● **Data provided**:
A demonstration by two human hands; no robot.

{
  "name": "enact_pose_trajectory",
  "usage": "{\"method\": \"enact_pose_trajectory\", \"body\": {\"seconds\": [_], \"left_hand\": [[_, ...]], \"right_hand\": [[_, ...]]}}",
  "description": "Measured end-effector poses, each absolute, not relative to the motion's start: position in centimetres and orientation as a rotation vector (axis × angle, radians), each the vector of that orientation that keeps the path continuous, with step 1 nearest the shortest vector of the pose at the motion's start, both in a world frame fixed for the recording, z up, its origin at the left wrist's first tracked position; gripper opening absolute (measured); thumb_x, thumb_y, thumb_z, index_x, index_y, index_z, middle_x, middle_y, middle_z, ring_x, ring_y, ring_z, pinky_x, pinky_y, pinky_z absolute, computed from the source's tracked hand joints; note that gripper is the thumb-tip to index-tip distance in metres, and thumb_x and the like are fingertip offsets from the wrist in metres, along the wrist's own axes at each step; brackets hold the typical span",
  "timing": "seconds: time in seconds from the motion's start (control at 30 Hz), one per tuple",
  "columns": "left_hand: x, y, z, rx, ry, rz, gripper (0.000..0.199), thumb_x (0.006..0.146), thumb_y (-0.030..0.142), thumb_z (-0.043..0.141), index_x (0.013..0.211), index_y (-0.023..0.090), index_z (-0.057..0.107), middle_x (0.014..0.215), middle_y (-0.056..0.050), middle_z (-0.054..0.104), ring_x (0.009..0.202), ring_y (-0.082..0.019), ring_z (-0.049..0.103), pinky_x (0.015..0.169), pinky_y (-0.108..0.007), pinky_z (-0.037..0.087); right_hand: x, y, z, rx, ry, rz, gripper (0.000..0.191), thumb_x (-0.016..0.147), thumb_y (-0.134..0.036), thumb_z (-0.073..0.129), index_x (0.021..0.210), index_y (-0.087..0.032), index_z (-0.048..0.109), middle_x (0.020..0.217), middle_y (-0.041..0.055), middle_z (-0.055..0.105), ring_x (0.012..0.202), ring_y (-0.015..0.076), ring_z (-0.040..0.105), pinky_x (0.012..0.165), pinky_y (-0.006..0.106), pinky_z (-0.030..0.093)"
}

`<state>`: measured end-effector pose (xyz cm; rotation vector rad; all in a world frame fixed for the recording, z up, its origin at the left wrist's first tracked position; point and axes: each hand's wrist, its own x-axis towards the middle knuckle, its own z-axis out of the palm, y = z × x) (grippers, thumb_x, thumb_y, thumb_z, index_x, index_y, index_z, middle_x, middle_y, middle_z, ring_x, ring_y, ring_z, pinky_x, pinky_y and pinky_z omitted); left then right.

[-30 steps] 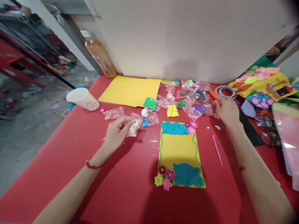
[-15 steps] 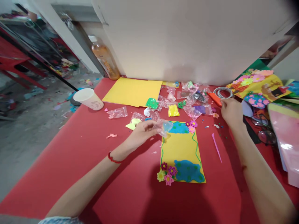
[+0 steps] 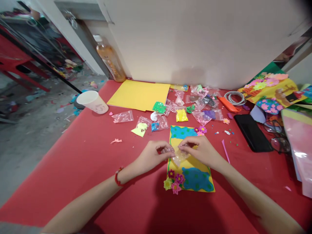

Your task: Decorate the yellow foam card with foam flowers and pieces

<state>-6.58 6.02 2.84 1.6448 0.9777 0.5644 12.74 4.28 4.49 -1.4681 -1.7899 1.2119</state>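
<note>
A clear plastic bag [image 3: 179,159] is pinched between my two hands over a yellow card [image 3: 174,142]. My left hand [image 3: 156,154] grips the bag's left side, its thumb and fingers closed. On the right side my right hand [image 3: 198,149] pinches the bag's upper edge. Blue clay patches with green dots, such as the lower one [image 3: 197,178], decorate the card. Clay flowers [image 3: 175,182] sit at its lower left corner, and pink flowers [image 3: 202,129] at its upper right. Part of the card is hidden under my right hand.
Bags of coloured clay, including a yellow one [image 3: 181,115], lie behind the card. A paper cup [image 3: 92,102] and a bottle [image 3: 110,61] stand at left. An orange cutter [image 3: 229,104], a phone [image 3: 253,133], glasses [image 3: 280,144] and a pink stick [image 3: 226,151] lie at right.
My right hand has come from the orange cutter at the right to the plastic bag and now pinches it. My left hand has moved slightly nearer me with the bag.
</note>
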Motion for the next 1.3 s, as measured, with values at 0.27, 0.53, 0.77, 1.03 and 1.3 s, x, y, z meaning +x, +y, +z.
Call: {"method": "enact_pose_trajectory", "body": {"seconds": [0.27,0.53,0.77,1.03,1.3], "left_hand": [[-11.3,7.4,4.5,2.003,1.26,0.668,0.021,0.085,0.033,0.049,0.076,0.018,0.06,0.065,0.0,0.064,0.056,-0.013,0.059,0.056,-0.023,0.045],[-14.5,14.8,2.4,2.625,1.66,0.476,0.021,0.087,0.028,0.045,0.102,0.017,0.055,0.094,-0.01,0.06,0.088,-0.024,0.059,0.077,-0.035,0.047],[-10.1,20.5,2.4,2.901,1.566,0.026,0.046,0.085,0.007,0.036,0.127,0.02,0.048,0.131,-0.017,0.047,0.117,-0.033,0.047,0.092,-0.048,0.039],[-8.6,22.3,1.5,2.818,1.509,-0.054,0.046,0.089,0.022,0.04,0.132,0.008,0.036,0.127,-0.024,0.046,0.118,-0.035,0.045,0.096,-0.047,0.037],[-8.6,24.9,1.4,2.699,1.404,-0.039,0.055,0.084,0.042,0.048,0.127,0.009,0.04,0.13,-0.021,0.043,0.117,-0.032,0.048,0.095,-0.042,0.042]], "right_hand": [[15.2,4.1,5.9,-1.544,-1.764,1.122,0.021,0.08,-0.031,0.053,0.069,-0.019,0.065,0.066,0.0011,0.069,0.059,0.0121,0.061,0.058,0.025,0.045],[17.9,3.7,5.6,-1.637,-1.683,1.07,0.026,0.083,-0.042,0.053,0.077,-0.02,0.066,0.074,0.0033,0.071,0.072,0.0179,0.067,0.065,0.028,0.051],[18.2,3.1,6.1,-1.637,-1.709,1.038,0.026,0.083,-0.041,0.053,0.073,-0.02,0.065,0.074,0.0034,0.071,0.071,0.0175,0.066,0.065,0.027,0.051],[19.4,1.9,6.1,-1.68,-1.612,1.058,0.028,0.083,-0.043,0.053,0.071,-0.02,0.065,0.069,0.0034,0.069,0.065,0.0177,0.064,0.064,0.029,0.05],[20.8,1.2,5.7,-1.725,-1.578,1.025,0.029,0.081,-0.044,0.054,0.074,-0.019,0.068,0.07,0.0042,0.07,0.063,0.0173,0.064,0.064,0.029,0.05]]}}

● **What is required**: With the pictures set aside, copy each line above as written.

● **Reply to the task**:
A demonstration by two human hands; no robot.

{
  "name": "enact_pose_trajectory",
  "usage": "{\"method\": \"enact_pose_trajectory\", \"body\": {\"seconds\": [_], \"left_hand\": [[_, ...]], \"right_hand\": [[_, ...]]}}",
  "description": "Measured end-effector poses, each absolute, not relative to the motion's start: position in centimetres and orientation as a rotation vector (axis × angle, radians), each the vector of that orientation that keeps the path continuous, with step 1 nearest the shortest vector of the pose at the motion's start, both in a world frame fixed for the recording, z up, its origin at the left wrist's first tracked position; gripper opening absolute (measured); thumb_x, thumb_y, thumb_z, index_x, index_y, index_z, middle_x, middle_y, middle_z, ring_x, ring_y, ring_z, pinky_x, pinky_y, pinky_z absolute, computed from the source's tracked hand joints; note that gripper is the thumb-tip to index-tip distance in metres, and thumb_x and the like are fingertip offsets from the wrist in metres, along the wrist's own axes at each step; brackets hold the typical span",
  "timing": "seconds: time in seconds from the motion's start (control at 30 Hz), one per tuple",
  "columns": "left_hand: x, y, z, rx, ry, rz, gripper (0.000..0.199), thumb_x (0.006..0.146), thumb_y (-0.030..0.142), thumb_z (-0.043..0.141), index_x (0.013..0.211), index_y (-0.023..0.090), index_z (-0.057..0.107), middle_x (0.014..0.215), middle_y (-0.056..0.050), middle_z (-0.054..0.104), ring_x (0.009..0.202), ring_y (-0.082..0.019), ring_z (-0.049..0.103), pinky_x (0.015..0.169), pinky_y (-0.108..0.007), pinky_z (-0.037..0.087); right_hand: x, y, z, rx, ry, rz, gripper (0.000..0.191), thumb_x (-0.016..0.147), thumb_y (-0.134..0.036), thumb_z (-0.073..0.129), index_x (0.021..0.210), index_y (-0.087..0.032), index_z (-0.048..0.109), middle_x (0.020..0.217), middle_y (-0.041..0.055), middle_z (-0.055..0.105), ring_x (0.012..0.202), ring_y (-0.015..0.076), ring_z (-0.040..0.105), pinky_x (0.012..0.165), pinky_y (-0.006..0.106), pinky_z (-0.030..0.093)"
}

`<state>`: measured end-effector pose (xyz cm; rotation vector rad; all in a world frame fixed for the recording, z up, its origin at the left wrist's first tracked position; point and axes: each hand's wrist, its own x-axis towards the middle knuckle, its own z-axis out of the palm, y = z × x) (grippers, thumb_x, thumb_y, thumb_z, index_x, index_y, index_z, middle_x, middle_y, middle_z, ring_x, ring_y, ring_z, pinky_x, pinky_y and pinky_z omitted); left then right.

[-30 steps] 
[-15 steps] 
[+0 steps] 

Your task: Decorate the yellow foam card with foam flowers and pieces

<state>-6.58 6.02 2.84 1.6448 0.9777 0.5644 12.74 4.28 4.49 -1.4681 -1.7899 1.2119</state>
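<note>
A clear plastic bag [image 3: 179,159] is pinched between my two hands over a yellow card [image 3: 174,142]. My left hand [image 3: 156,154] grips the bag's left side, its thumb and fingers closed. On the right side my right hand [image 3: 198,149] pinches the bag's upper edge. Blue clay patches with green dots, such as the lower one [image 3: 197,178], decorate the card. Clay flowers [image 3: 175,182] sit at its lower left corner, and pink flowers [image 3: 202,129] at its upper right. Part of the card is hidden under my right hand.
Bags of coloured clay, including a yellow one [image 3: 181,115], lie behind the card. A paper cup [image 3: 92,102] and a bottle [image 3: 110,61] stand at left. An orange cutter [image 3: 229,104], a phone [image 3: 253,133], glasses [image 3: 280,144] and a pink stick [image 3: 226,151] lie at right.
My right hand has come from the orange cutter at the right to the plastic bag and now pinches it. My left hand has moved slightly nearer me with the bag.
</note>
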Motion for the next 1.3 s, as measured, with values at 0.27, 0.53, 0.77, 1.03 and 1.3 s, x, y, z meaning +x, +y, +z.
Call: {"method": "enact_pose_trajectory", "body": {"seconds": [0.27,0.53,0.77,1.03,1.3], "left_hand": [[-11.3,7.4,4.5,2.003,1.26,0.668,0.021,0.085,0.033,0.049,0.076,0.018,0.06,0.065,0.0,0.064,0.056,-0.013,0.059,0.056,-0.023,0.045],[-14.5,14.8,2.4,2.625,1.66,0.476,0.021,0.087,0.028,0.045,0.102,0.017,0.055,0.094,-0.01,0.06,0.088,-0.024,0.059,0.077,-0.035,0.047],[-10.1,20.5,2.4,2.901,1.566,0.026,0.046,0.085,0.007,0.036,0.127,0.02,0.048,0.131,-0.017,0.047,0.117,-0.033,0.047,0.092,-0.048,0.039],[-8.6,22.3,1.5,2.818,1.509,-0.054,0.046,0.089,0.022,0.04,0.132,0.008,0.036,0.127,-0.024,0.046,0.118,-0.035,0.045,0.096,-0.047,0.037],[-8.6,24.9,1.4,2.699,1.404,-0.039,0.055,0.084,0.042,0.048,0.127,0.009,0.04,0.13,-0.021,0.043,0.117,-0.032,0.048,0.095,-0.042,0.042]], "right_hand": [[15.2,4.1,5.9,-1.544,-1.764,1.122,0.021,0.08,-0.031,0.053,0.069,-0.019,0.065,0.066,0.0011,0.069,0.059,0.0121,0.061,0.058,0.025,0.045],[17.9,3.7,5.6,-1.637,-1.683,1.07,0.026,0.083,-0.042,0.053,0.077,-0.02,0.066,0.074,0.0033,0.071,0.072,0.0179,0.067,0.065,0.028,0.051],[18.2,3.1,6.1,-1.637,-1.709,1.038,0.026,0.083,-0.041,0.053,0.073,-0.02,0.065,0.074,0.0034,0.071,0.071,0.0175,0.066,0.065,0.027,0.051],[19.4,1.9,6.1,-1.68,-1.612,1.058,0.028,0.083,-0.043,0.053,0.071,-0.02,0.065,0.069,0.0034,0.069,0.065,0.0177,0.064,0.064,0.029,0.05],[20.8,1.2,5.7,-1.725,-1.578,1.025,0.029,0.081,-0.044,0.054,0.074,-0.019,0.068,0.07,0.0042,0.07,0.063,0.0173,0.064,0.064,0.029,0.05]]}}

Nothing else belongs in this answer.